### Task item
The data must be reproduced verbatim; images are to be omitted.

### Collected material
┄┄┄┄┄┄┄┄┄┄┄┄┄┄┄┄┄┄┄┄
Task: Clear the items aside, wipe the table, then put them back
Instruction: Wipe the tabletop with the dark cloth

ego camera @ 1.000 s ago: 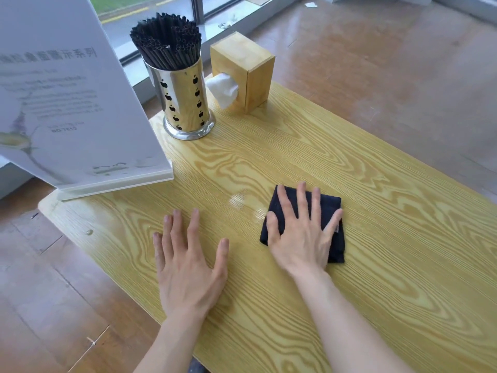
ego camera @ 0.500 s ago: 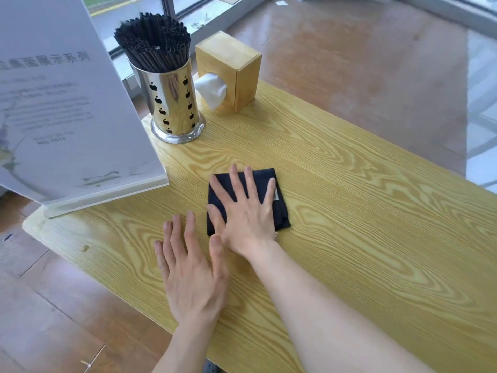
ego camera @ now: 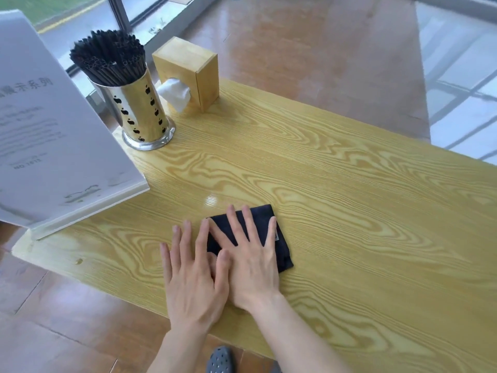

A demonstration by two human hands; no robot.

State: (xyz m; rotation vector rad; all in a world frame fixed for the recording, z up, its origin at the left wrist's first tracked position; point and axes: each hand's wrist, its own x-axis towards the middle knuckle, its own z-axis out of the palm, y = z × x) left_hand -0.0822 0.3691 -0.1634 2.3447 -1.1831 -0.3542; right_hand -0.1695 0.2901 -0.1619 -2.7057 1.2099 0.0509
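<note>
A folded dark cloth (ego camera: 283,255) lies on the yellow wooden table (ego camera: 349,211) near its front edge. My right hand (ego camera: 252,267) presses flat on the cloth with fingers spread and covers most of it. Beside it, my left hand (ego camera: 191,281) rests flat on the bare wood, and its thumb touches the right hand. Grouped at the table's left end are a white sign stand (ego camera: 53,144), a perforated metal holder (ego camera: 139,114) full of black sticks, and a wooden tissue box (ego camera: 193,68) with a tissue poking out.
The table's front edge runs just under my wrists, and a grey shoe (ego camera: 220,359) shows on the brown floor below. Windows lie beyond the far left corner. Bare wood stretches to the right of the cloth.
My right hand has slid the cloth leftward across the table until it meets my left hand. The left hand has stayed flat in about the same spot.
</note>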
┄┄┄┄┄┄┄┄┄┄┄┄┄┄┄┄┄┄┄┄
### Solution for this task
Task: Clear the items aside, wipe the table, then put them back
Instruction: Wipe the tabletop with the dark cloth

ego camera @ 1.000 s ago: 
ego camera @ 0.500 s ago: 
ego camera @ now: 

A demonstration by two human hands; no robot.

State: (xyz m; rotation vector rad; all in a world frame fixed for the recording, z up, its origin at the left wrist's first tracked position; point and axes: each hand's wrist, its own x-axis towards the middle knuckle, its own z-axis out of the palm, y = z × x) left_hand -0.0822 0.3691 -0.1634 2.3447 -1.1831 -0.3542; right_hand -0.1695 0.2901 -0.1619 -2.7057 1.2099 0.0509
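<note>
A folded dark cloth (ego camera: 283,255) lies on the yellow wooden table (ego camera: 349,211) near its front edge. My right hand (ego camera: 252,267) presses flat on the cloth with fingers spread and covers most of it. Beside it, my left hand (ego camera: 191,281) rests flat on the bare wood, and its thumb touches the right hand. Grouped at the table's left end are a white sign stand (ego camera: 53,144), a perforated metal holder (ego camera: 139,114) full of black sticks, and a wooden tissue box (ego camera: 193,68) with a tissue poking out.
The table's front edge runs just under my wrists, and a grey shoe (ego camera: 220,359) shows on the brown floor below. Windows lie beyond the far left corner. Bare wood stretches to the right of the cloth.
My right hand has slid the cloth leftward across the table until it meets my left hand. The left hand has stayed flat in about the same spot.
</note>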

The answer requires no further additions.